At their worst, game loops tend to be ad-hoc monolithic behemoths with hidden order-of-operation dependencies. They often resemble a novice programmer's first attempts at coding where all computations go into "main"; game loops often contain an outer "while" loop with a body consisting of a series of function calls. And if you swap the order of some of those calls, the code breaks in various ways, some catastrophic (which actually makes the problem easier to find and fix) or, at worst, subtle (like making the frame hitch a few times per second -- yes, that's happened to me). And if you add a new subsystem, often the "update" call gets tossed inside that gigantic loop. Where should it go? Under what situations should it run at all? What if you need to run something during loading screens when everything else is stopped? What if you want to stop running your new pet subsystem during pause screens? Unfortunately, much of the logic implementing these answers goes right into the main loop.
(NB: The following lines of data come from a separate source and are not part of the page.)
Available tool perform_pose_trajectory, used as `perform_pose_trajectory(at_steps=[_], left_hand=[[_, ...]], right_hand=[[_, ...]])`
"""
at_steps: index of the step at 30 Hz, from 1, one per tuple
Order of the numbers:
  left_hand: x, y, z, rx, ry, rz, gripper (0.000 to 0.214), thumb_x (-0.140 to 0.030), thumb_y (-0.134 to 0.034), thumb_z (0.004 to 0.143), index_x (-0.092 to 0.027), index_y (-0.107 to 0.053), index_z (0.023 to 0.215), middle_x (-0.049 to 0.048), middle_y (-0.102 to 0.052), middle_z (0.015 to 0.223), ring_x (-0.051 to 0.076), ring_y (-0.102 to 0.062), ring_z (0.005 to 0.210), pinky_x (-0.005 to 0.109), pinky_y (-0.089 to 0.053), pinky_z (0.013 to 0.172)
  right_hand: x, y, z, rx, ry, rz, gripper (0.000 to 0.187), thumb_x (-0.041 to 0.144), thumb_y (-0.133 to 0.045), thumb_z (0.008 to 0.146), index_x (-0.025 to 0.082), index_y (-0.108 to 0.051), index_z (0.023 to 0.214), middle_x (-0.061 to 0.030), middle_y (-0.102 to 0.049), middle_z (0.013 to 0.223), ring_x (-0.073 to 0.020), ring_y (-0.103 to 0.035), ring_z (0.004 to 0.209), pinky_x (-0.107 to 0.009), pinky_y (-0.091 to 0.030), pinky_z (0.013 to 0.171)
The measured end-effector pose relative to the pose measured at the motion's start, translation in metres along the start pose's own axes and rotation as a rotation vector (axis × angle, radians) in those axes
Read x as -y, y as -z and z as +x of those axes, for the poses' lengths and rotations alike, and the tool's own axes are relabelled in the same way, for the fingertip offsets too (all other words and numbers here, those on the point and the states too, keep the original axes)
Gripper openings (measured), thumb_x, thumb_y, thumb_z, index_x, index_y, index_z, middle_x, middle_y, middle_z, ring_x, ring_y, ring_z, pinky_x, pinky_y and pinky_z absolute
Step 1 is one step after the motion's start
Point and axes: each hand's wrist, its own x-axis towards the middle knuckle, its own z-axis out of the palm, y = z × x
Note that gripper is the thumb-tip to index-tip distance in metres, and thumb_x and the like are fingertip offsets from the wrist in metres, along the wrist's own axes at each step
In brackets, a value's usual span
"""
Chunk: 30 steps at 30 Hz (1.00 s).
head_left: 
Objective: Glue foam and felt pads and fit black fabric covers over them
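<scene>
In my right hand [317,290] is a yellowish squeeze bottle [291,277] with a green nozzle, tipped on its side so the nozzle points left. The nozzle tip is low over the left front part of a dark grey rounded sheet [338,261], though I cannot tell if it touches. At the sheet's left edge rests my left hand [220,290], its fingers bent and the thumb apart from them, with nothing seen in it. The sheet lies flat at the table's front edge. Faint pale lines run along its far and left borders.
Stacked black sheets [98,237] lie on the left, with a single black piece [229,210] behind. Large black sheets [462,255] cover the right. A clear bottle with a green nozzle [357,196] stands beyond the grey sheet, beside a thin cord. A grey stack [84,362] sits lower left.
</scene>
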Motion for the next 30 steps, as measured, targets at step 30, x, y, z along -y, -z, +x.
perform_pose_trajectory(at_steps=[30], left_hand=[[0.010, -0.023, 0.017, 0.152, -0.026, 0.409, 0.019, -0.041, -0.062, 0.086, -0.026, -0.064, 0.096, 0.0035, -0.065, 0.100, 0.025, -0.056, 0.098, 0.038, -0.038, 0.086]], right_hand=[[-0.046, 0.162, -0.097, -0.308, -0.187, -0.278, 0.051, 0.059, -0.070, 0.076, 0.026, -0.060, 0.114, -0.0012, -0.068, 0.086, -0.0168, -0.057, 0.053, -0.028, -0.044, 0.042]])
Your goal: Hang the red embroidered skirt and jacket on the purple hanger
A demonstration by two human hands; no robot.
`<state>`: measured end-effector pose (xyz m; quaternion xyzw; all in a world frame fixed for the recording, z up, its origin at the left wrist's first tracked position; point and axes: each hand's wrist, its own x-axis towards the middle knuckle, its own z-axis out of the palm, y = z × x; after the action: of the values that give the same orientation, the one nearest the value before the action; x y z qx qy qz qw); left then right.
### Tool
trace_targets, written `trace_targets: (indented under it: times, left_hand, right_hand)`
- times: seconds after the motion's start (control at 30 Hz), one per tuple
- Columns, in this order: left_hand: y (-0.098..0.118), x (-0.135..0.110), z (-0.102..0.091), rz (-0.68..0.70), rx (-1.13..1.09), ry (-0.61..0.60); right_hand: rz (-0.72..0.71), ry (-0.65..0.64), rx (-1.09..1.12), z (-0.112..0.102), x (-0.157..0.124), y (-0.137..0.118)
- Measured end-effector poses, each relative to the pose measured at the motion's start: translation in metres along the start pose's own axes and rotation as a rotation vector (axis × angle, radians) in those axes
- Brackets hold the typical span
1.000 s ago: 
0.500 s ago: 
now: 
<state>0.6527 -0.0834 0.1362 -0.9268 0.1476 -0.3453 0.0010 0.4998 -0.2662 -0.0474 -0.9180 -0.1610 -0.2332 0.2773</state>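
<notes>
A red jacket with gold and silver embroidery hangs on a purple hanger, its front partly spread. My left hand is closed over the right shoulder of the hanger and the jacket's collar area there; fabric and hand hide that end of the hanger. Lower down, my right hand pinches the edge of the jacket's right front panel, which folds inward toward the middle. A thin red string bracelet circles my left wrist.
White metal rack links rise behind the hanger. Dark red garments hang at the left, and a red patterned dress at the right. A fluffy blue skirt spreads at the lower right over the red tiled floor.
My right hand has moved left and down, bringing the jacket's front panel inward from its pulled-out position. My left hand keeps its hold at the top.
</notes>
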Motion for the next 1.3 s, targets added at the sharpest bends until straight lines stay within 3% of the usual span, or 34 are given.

But what else would a game loop look like? How can we structure a game loop so that it works for every imaginable game, yet has elegant structure? Operating system kernels face the same problem. Imagine that each time you installed a new program onto your machine (or launched one), you had to modify the kernel, recompile, reboot and cross your fingers in hope that it doesn't panic.

OS's facilitate application processes so to make a meaningful analogy with a game engine, we should clarify what on the game engine side corresponds to a process or thread on the OS side. The answer depends on scope. Just as an application is a process that can have multiple threads, a game is a process that can have multiple entities and concurrent tasks. So, in this article, the analogous notion of an application or process will include the following:

  • simulation entities (e.g. bots, players, resources, assets) -- anything which has data and operations that act on that data
  • jobs -- self-contained tasks including code and data

The analogy between OS kernel and game engine main loop can get blurry. What maps to what? In a monolithic OS, the kernel treats internal modules (e.g. device drivers) and user processes quite separately. Likewise, a game engine has "internal" processes like input polling and "external" processes such as the physics, rendering, AI and controller handling for simulation entities. But even within OS concepts this distinction gets blurred; for example microkernels runs device drivers in user space -- so for a microkernel, device processing is "external" to the kernel. So the analogy actually works at multiple levels, in that we can treat various kinds of game processes as being either internal or external, where here "internal" could approximately mean game-agnostic and "external" means game-dependent.

This article focuses on kernel structure and how processes interact with the operating system. Maybe game engines can employ similar concepts and techniques -- or at least draw inspiration from OS design -- to provide structure and organization to the game loop.

Kernel structure

In "Operating System Concepts" (2005), Silberschatz, Galvin & Gagne categorized kernel structures as simple, layered, microkernel or modular. Let's consider each one as the basis for a game loop structure.

Simple

A simple game loop has no formal structure. This is a Bad Thing.

Game code call and dependency graphs often look like spaghetti. Code calls other code directly, regardless of what the caller and callee do. I have seen physics code calling AI code and vice-versa. I have seen rendering code call physics code and vice-versa. Everything seems to call UI code, and vice-versa. It's a mess.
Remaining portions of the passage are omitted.